I got an email today asking what ought to be the criteria for determining what catalogs we should keep and which we should pitch. We're doing like a once a decade clean up in the TD classroom and catalogs are a fairly obvious decluttering target.
So I start to type back: "you can certainly pitch any duplicates, probably anything that looks like it is more than five years old - but put the ones that are going to go into a pile so Kevin and I can see them first so we don't lose something special." But I stopped myself. I'm wondering if the answer ought not be different.
I'm thinking maybe: pitch everything.
The way we do our job has changed, and I think maybe it has left hardcopy catalogs behind. Going to an industry convention used to include lugging around a bag full of company catalogs, now you shoot a photo of the booth with your phone and do a web search when you go back to work.
I have a class where I talk about purchasing where I talk about a lot of what could only be considered vestigial technical design resources. Usually I tell them about the Thomas Register - a hardcopy, 20 odd volume industrial directory where the contact information was as often as not a snailmail address - not even a phone number let alone an email.

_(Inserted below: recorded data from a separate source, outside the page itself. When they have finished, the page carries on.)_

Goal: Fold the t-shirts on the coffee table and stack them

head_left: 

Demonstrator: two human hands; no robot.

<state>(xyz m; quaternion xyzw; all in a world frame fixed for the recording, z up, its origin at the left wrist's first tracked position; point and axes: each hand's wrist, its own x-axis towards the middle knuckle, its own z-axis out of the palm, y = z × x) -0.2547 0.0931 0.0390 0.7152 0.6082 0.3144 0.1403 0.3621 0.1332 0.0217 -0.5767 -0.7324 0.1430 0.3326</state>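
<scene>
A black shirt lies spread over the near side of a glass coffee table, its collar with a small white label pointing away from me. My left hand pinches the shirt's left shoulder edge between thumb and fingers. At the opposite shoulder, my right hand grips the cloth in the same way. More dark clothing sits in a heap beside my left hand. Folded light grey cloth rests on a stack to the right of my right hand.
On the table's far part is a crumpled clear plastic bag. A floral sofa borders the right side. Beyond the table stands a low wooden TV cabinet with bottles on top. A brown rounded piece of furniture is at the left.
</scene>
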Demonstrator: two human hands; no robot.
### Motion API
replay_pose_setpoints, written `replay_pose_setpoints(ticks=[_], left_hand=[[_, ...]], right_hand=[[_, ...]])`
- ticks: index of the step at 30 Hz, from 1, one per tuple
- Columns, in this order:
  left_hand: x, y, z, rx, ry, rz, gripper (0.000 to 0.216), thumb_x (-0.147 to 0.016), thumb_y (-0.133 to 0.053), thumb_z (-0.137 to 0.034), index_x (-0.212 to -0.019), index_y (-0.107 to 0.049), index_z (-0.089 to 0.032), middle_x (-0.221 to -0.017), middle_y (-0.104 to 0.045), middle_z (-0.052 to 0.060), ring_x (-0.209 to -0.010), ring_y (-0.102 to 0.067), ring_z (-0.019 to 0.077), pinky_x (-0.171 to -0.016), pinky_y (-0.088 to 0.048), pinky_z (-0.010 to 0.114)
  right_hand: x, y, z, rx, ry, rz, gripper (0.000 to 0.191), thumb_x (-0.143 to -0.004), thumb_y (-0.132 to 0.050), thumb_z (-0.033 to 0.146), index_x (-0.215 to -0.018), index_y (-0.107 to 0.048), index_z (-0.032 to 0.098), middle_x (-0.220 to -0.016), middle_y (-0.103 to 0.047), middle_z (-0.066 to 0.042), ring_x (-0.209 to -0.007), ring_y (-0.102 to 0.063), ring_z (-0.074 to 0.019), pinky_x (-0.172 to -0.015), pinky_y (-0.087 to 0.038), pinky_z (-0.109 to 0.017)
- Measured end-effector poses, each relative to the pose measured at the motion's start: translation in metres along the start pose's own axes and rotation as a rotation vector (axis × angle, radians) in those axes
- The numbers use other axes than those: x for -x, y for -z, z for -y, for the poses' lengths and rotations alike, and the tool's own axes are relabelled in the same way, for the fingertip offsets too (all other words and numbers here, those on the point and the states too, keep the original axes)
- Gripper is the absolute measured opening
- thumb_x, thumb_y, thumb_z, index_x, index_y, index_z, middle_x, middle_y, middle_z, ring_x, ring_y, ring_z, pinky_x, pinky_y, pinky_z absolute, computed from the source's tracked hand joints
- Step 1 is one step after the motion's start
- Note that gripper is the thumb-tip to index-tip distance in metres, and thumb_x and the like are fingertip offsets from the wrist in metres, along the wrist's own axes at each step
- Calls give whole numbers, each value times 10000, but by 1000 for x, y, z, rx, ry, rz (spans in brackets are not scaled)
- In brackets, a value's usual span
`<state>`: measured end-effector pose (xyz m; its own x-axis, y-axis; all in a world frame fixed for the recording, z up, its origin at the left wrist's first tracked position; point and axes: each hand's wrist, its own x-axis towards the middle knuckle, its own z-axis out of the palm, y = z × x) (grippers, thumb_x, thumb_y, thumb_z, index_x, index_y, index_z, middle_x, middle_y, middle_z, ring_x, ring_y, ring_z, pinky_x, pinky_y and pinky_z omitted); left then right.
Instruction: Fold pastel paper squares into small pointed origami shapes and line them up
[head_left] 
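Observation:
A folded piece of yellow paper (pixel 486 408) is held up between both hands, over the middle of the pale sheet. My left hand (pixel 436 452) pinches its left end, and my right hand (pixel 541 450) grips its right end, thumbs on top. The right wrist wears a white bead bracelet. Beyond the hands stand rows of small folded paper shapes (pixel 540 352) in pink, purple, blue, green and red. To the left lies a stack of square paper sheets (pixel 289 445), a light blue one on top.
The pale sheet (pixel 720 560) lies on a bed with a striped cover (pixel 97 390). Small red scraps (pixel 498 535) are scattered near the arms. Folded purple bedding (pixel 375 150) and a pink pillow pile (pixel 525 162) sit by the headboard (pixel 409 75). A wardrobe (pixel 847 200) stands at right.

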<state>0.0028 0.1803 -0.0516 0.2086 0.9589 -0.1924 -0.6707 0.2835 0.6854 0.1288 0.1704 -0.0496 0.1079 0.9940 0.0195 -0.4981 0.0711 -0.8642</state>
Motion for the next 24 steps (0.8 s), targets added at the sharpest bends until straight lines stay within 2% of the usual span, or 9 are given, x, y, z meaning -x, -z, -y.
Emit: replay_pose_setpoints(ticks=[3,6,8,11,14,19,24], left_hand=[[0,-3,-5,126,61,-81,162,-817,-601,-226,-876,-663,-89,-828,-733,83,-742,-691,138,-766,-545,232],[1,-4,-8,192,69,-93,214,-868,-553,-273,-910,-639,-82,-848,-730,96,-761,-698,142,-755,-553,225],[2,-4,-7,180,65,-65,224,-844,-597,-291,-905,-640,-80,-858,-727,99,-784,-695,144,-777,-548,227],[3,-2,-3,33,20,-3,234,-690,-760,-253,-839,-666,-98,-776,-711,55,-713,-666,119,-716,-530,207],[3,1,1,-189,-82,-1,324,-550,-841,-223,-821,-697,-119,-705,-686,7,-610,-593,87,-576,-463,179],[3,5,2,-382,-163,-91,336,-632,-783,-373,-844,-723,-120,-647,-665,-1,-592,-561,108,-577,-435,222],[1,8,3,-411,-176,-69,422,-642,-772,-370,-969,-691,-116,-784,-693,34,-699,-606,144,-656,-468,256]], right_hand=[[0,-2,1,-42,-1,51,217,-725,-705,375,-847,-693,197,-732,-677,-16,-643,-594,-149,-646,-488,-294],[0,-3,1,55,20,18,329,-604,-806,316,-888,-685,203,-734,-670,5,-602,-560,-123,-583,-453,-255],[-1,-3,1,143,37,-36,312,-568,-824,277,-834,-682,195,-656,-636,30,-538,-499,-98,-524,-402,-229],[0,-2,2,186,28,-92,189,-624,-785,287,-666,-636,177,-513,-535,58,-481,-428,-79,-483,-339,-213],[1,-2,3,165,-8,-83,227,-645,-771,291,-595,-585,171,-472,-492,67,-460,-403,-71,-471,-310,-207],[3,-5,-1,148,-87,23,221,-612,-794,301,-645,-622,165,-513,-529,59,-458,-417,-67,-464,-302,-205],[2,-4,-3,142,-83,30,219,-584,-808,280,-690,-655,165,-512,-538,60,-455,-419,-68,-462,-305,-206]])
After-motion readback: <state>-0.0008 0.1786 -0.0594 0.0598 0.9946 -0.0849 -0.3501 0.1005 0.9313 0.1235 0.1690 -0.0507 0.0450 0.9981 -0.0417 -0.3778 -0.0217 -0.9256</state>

Sometimes I tell them about a thing called "The Yellow Pages" and how you had to be savvy about where to look for ads because they wouldn't always turn up where you thought they ought to be. These days when I encounter a phone book I am usually wondering why the person that left it for me isn't being charged with littering. There is a high probability that nearly all of my current students have never once cracked a phonebook.
There used to be these thick, spiral bound industry guides like "800 Chicago Production Resource" or some such thing, and annual issues of "Theater Crafts" that was a dedicated industry resource. I haven't seen an updated version of either of those in a while. Some of the Penton magazines that come into the school do still do an annual buyers guide, but I think that's more about publishing momentum or ad sales than it is about utility.
I can remember getting my first Grainger catalog and somehow finagling my first McMaster-Carr catalog. I used to spend some time every month or so filling out a document request card from "Hydraulics & Pneumatics" magazine so I could get more catalogs. I couldn't have done my job without catalogs from Outwater and McNichols.
The web pretty much ended all that, yes? Maybe pitch everything.